Prime Minister Matteo Renzi and FAO Director-General José Graziano da Silva hold talks


The Mediterranean migration crisis and ways in which Italy’s upcoming presidency of the Group of Seven (G7) can help boost efforts to achieve the international community’s Sustainable Development Goals, topped the agenda during talks today between Italian Prime Minister Matteo Renzi and FAO Director-General José Graziano da Silva.

Italian Agriculture Minister, Maurizio Martina, and Carlo Petrini, President of Slow Food and recently named FAO Special Ambassador Zero Hunger for Europe, also attended the meeting.

Graziano da Silva briefed Prime Minister Renzi – whose country takes over the G7 presidency in January 2017 – on aspects of FAO’s work, especially in relation to fighting hunger, malnutrition and rural poverty and on ways of adapting agriculture and food systems to climate change.

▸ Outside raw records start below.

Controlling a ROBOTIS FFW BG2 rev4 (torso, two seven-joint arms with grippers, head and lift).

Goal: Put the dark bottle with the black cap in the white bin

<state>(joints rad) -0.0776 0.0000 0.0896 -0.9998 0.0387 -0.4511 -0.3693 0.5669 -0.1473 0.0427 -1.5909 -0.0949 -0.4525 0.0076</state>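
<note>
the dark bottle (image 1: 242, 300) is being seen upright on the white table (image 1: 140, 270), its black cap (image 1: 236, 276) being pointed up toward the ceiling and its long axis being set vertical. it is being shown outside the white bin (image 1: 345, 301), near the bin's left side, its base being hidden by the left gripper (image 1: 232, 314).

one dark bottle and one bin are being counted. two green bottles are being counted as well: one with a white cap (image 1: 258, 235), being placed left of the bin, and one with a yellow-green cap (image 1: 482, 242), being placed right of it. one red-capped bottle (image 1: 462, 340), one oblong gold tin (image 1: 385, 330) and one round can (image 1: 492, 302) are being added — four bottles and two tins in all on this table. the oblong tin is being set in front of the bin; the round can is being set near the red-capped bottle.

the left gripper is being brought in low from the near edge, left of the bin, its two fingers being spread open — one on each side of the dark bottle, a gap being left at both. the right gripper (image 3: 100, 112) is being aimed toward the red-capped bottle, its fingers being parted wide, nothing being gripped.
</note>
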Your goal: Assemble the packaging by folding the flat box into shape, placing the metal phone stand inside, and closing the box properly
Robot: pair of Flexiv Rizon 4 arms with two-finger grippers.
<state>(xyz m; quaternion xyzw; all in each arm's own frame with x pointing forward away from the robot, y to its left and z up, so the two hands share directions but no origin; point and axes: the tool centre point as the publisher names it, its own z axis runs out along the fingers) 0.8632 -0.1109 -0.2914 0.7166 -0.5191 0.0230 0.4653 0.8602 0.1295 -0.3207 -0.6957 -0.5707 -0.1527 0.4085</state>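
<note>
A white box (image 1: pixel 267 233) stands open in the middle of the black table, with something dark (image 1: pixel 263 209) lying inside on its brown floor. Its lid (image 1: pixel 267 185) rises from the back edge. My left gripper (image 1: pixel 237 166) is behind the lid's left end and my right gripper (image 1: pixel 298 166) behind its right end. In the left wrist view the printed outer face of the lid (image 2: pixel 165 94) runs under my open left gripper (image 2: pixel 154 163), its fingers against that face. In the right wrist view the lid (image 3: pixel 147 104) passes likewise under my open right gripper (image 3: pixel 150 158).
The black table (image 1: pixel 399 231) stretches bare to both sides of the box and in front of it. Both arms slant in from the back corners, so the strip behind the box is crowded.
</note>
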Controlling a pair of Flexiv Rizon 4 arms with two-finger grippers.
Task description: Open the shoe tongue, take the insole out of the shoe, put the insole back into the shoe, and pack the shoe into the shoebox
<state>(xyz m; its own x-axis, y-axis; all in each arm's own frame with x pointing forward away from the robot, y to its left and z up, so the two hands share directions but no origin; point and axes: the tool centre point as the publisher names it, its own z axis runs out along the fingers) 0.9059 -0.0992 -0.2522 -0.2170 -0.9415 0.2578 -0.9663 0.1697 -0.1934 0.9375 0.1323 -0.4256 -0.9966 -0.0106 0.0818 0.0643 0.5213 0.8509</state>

In particular, the discussion focused on how hunger, violence, climate change and the violation of human rights are forcing millions of people to abandon their lands in an attempt to find a better life abroad. Prime Minister Renzi said he was counting on FAO’s support on dealing with the current crisis in which thousands of migrants are crossing the Mediterranean.

«We need to strive for fairer societies, free from hunger and in which people, especially the youth are not forced to migrate in order to survive,» Graziano da Silva said. «There can be no peace without food security and no food security without peace,» the FAO Director-General added, stressing the international community’s commitment to end hunger by 2030.

FAO programmes aimed at assisting small-family farmers and fishers to access natural resources can contribute substantially to the creation of more equitable and inclusive societies, Graziano da Silva explained.    

Promoting sustainable development and educating people on nutrition

Today’s meeting also centred on promoting nutrition, healthy diets and sustainable food systems. Graziano da Silva said that Petrini in his role as FAO Special Ambassador, will help to promote the United Nations agency’s vision of a world free of hunger and malnutrition and where food and agriculture can help safeguard livelihoods, especially those of poor people.

Prime Minister Renzi reiterated the Italian government’s commitment to maintain Rome – which is home to three UN agencies, FAO, the International Fund for Agricultural Development and the World Food Programme – as a global hub for food and nutrition security.